If you are experiencing abuse during your pregnancy you could talk to someone today. Tell a friend or a loved one or call the Women's Aid National Freephone Helpline 1800 341 900 (10am to 10pm). Or you can talk to one of the health professionals like a midwife, doctor or a nurse at the maternity hospital or ante-natal clinic.
Think about these statements, are they true for you? If so you need help. Sorry.
You are constantly 'walking on eggshells' because of his mood swings.
You spend your time working out what kind of mood he is in and the focus is always on his needs.
He loses his temper easily and over minor things.
He sounds like he has mental health problems hence the fixation on the neatness of the house. Not making excuses for him being awful but is he stressed about the new baby, maybe about how to afford it? Could he be feeling resentful of the pregnancy for that reason?
I'd send him to the GP to see.
Oh well it's all over maybe
He said he's taking them to the hotel today and then he's moving out tomorrow . We can't even afford financially for that to happen. We couldn't logistically manage without one of us changing our jobs.
He said I contribute nothing and do not join in for any family occasions. I have been opting to go to bed early over the last few months and not watching movies with the DCs on Saturdays - because I'm sick.
Ok so he hates me and in pregnant and that's it. I never thought it would end like this.
Hang on a minute... Your 'D'P has just told you he's leaving because you've been sick for ONLY 3 months because you're carrying his child? He couldn't handle you being ill for 12 weeks? What if it was something that didn't have a definite end date?!
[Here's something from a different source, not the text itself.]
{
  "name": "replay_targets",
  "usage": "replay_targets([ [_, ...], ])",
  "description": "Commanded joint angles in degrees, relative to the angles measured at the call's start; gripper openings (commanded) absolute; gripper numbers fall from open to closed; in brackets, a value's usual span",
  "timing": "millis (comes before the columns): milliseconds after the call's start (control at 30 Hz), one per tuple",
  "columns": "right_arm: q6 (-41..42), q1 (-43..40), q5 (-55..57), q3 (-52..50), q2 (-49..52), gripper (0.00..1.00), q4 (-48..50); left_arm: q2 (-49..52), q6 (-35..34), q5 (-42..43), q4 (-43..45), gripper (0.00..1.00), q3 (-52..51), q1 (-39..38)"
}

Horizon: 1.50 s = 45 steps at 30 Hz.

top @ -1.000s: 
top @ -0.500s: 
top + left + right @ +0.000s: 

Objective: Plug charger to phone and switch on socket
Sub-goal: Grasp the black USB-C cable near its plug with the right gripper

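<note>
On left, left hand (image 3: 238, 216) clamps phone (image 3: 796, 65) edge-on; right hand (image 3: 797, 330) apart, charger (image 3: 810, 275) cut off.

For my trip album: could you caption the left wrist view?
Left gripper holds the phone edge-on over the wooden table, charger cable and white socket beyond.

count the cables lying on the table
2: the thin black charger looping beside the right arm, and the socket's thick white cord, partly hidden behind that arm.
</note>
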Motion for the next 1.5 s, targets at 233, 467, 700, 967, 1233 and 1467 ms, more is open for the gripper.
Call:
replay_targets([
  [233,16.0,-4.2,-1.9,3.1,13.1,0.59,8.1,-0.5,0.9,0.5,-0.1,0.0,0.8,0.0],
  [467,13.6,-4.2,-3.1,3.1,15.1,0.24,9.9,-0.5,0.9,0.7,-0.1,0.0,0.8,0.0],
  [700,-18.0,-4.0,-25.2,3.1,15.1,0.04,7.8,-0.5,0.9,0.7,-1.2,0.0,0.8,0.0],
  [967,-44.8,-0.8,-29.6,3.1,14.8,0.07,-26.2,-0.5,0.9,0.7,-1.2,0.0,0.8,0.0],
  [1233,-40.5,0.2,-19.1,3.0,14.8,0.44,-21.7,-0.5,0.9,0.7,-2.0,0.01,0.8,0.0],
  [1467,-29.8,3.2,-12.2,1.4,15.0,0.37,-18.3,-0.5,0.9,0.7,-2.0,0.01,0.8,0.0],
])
for you OP. This sounds truly shit. Are there any family/friends you can call on today?
He said for the last 2 yrs I haven't contributed - like to doing up our house. But I said he's disregarded all the work I did with the DCs - especially our child who had autism - I put a huge amount of time in everyday but it counts for nothing in his eyes. I think I put more hours into the DCs than he has put into the house - much more.
I keep thinking I must be blind to whatever it is about me that's making him hate me so much. He said I should have come down to lie on the couch over the last few weeks while the DCs were watching their movie instead of lying in bed. I just felt drained after keeping going the whole day and just needed to lie down flat and be alone.
He thinks I'm making no effort with him. I've had a really hard time personally over the last two years and it's been hard to cope with. I said this and is attitude is 'You've had a hard time!!!!! How do you think it's been for me???' Of course he's been affected a lot - but me more so because all the things happened directly to me. I needed difficult treatment for a serious illness - i was the one who personally had to face the treatment and go through the pain. I've had a horrible time and it's worn me down.